I recently found out I’m the victim of entrapment.

I’m not talking a scam … a set up … or a sting. Nothing worthy of a movie or a TV series — but I have been framed.

More specifically, the median nerves in both my hands have been framed — and pinched — by the ligaments over my carpal tunnel, the result of which is numbness and tingling in my fingers.

So, because I want to keep typing out these columns and playing guitar — and not end up with claws instead of hands — I’m going for surgery.

My brother, Steve, our family medical consultant by virtue of spending 45 years in the field, was adamant that I get a hand specialist for diagnosis and surgery, so I went to Dr. McNemar at Ortho Four States in Galena.

My first impression when I walked in the place was that I was at a senior citizen mall. Big place. Lot’s of action. Average age about 70. Only things missing were a J.C. Penny store and food court featuring senior citizen specials.

Let me begin by saying that, to a person, I found everyone there to be competent, congenial and professional. Still, it’s the modern medical system.

The first thing I did was fill out a ream of paperwork, after which I was seen by the nurse practitioner, who took some medical history, did a few taps here and there and said, “Yep, you’ve got CTS (carpal tunnel syndrome) on both sides.”

Next came the doctor, who asked a few questions, did a few taps, and said, “Yep, you’ve got carpal tunnel on both sides. We’ll get you set up with Dr. Herndon for some more tests.”

I have to tell you that, at this point, I’m thinking, “Huumm … the nurse practitioner says I have CTS. The doctor says I have CTS. And both recommend surgery. So why the heck am I getting more tests, since I already know I’m opting for the procedure.

Two weeks later I’m in the back room of the Ortho Four States Orthopaetic Mall on a table getting shock treatments, aka Motor Nerve Conduction Tests ($50 copay), which consists of a series of electric shocks in increasing intensity to determine how far my CTS is advanced.

Now I’ve never been the recipient of a stun gun shock, or encouraged to “get along little doggie” by someone applying a little current to my behind with a cattle prod, but I can tell you that, after experiencing these tests, I don’t want to find out what they’re like.

About the time Dr. Herndon finished with my right side: “You’re going to feel a shock. Now this one’s little more intense. And this one more intense.” — resulting in my fingers and arms jerking and jumping like frog legs in a frying pan — I was having visions of old movies and TV serials.

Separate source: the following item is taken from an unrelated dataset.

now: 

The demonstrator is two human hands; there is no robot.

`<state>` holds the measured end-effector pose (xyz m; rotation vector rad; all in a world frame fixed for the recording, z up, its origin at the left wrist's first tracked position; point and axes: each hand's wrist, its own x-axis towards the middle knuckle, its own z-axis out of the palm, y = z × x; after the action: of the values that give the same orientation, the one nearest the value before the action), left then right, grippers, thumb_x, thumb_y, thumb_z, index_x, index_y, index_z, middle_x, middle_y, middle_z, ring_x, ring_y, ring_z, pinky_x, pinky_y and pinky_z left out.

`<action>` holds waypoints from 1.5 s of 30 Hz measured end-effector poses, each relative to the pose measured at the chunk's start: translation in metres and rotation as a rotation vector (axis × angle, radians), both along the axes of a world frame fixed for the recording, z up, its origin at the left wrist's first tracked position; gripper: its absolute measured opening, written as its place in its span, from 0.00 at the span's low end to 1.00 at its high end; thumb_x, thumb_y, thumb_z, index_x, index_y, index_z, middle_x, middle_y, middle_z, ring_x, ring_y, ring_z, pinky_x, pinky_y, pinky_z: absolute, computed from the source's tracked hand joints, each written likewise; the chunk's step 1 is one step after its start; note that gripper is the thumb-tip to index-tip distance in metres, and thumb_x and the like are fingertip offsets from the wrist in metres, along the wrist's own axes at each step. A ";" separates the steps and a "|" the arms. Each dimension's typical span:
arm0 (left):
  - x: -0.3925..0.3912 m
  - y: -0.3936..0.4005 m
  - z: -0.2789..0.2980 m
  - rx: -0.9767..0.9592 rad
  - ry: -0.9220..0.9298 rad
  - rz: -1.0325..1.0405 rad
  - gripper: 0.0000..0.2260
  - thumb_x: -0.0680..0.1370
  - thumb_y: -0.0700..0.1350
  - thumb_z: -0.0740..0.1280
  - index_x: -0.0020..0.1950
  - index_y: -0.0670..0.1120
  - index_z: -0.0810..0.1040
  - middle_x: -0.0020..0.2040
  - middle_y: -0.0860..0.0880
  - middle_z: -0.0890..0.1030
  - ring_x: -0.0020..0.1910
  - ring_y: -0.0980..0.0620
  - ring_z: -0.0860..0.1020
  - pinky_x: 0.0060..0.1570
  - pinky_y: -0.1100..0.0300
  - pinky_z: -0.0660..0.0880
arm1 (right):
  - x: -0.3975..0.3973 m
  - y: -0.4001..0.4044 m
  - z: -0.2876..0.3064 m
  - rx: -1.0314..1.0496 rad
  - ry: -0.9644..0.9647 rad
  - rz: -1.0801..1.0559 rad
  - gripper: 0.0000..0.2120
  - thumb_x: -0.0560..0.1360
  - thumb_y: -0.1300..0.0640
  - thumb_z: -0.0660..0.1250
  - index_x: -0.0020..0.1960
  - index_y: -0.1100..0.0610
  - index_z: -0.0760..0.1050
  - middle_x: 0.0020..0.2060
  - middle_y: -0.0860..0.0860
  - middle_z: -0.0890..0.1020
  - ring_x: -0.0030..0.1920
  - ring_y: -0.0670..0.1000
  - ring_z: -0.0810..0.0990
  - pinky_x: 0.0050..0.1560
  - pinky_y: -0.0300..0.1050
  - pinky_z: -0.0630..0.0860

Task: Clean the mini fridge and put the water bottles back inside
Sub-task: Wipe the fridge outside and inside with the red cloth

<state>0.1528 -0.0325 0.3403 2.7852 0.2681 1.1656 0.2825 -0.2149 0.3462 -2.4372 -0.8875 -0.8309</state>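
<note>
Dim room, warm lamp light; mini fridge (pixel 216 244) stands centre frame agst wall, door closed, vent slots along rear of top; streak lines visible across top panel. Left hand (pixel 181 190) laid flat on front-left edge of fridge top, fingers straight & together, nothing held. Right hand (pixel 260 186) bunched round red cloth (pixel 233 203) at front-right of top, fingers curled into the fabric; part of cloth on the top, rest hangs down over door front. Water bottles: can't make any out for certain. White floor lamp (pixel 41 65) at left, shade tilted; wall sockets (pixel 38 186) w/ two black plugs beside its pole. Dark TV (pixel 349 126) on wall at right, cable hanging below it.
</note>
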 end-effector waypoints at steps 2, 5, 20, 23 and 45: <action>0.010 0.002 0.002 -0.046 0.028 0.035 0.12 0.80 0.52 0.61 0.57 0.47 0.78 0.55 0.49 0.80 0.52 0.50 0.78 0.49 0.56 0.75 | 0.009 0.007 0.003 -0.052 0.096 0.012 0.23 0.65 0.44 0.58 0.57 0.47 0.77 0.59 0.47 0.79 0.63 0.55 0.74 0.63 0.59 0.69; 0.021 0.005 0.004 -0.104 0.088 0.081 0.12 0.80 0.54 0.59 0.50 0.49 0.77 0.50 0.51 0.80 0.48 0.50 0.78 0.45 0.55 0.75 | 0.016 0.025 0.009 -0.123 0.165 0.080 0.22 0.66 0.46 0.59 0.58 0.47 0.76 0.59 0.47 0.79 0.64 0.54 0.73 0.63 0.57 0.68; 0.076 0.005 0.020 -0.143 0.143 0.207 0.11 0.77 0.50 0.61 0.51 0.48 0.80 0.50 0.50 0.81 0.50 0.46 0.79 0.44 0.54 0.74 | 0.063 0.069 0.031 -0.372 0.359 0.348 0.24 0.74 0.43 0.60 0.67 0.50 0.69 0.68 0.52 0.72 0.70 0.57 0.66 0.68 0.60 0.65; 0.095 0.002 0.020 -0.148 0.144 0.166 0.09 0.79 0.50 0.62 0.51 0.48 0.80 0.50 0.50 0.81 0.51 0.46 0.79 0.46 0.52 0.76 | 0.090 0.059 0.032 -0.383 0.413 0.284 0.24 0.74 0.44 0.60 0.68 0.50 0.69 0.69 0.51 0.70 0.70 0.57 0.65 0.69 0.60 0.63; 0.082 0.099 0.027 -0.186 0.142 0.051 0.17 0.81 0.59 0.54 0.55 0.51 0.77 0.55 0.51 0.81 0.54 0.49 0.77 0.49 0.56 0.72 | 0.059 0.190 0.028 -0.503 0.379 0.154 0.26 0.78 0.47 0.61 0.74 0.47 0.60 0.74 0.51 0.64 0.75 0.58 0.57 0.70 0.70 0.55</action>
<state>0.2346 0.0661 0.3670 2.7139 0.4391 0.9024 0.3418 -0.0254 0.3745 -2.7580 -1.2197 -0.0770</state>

Specifically, “One Flew Over The Cuckoo’s Nest” in which, Randle McMurphy (Jack Nicholson) gets ECT after challenging the mental hospital system one too many times, and “Star Trek” in which Captain Kirk (William Shatner) instructs his Enterprise crew, unless things were completely out of control, to set their phasers to “stun,” thereby rendering their adversaries unconscious rather than killing them.

And what did Dr. Herndon tell me after the tests were completed? You guessed it … I have carpal tunnel syndrome! But the procedure was not in vain, I did find out I’ve also got a pinch in the ulnar nerve in my left elbow.

There’s procedure similar to the CTS surgery I can have done at my elbow to relieve that squeeze. It’s a minor surgery, but, as far as I’m concerned, minor surgery is an operation performed on somebody else.

After the shock tests, I had to return and get the “official” ($50 co-pay) diagnosis from the surgeon’s nurse practitioner and set the time to go back in three weeks to get the surgeries started.

It was so anticlimactic that I found myself wishing they would have just sent in the nurse practitioner a couple of weeks before when I was already there, two exam doors down from the Shock Doc.

Or just called me on the phone and visited with me about the results since they’d already interviewed and diagnosed me in person and knew I wanted to have the surgery, thereby saving time away from my job, a thirty minute drive and the cost of the gas. Not to mention the copay.

But as the old saying goes, wish in one hand, add your copay in the other. See which one fills up first.

— J.T. Knoll is a writer, speaker and prevention and wellness coordinator at Pittsburg State University. He also operates Knoll Training, Consulting & Mindfulness Services in Pittsburg. He can be reached at 231-0499 or jtknoll@swbell.net.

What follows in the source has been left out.